------ Data provided

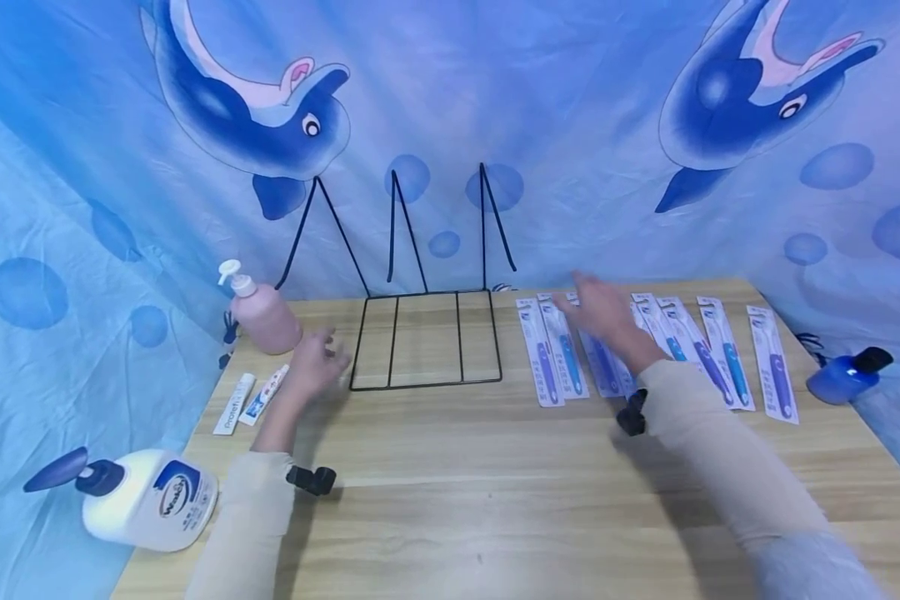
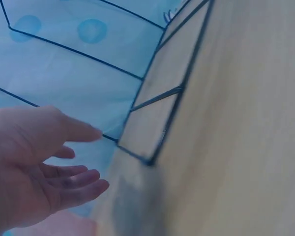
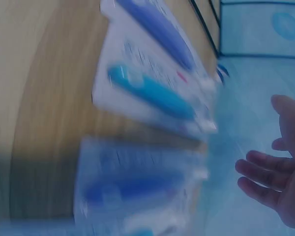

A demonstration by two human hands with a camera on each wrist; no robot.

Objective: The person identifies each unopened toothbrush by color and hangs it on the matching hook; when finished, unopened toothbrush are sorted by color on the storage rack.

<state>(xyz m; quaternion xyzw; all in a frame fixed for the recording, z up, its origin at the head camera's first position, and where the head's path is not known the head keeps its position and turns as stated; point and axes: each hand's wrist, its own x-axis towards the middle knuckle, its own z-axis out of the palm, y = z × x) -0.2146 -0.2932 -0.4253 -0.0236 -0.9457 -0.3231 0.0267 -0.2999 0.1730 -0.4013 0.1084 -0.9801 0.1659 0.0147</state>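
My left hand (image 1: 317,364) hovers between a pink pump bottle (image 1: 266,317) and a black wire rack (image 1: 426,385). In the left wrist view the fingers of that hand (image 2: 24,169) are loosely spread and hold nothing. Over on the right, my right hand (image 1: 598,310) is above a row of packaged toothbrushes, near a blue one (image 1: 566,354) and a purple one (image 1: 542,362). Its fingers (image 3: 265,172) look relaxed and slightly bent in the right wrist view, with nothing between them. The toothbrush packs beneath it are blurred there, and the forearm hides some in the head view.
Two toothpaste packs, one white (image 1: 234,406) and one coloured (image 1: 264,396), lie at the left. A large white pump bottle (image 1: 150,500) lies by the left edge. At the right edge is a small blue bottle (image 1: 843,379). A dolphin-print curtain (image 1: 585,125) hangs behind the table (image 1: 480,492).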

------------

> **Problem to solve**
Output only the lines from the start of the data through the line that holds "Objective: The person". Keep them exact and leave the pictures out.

> **Answer space**
A demonstration by two human hands with a camera on each wrist; no robot.

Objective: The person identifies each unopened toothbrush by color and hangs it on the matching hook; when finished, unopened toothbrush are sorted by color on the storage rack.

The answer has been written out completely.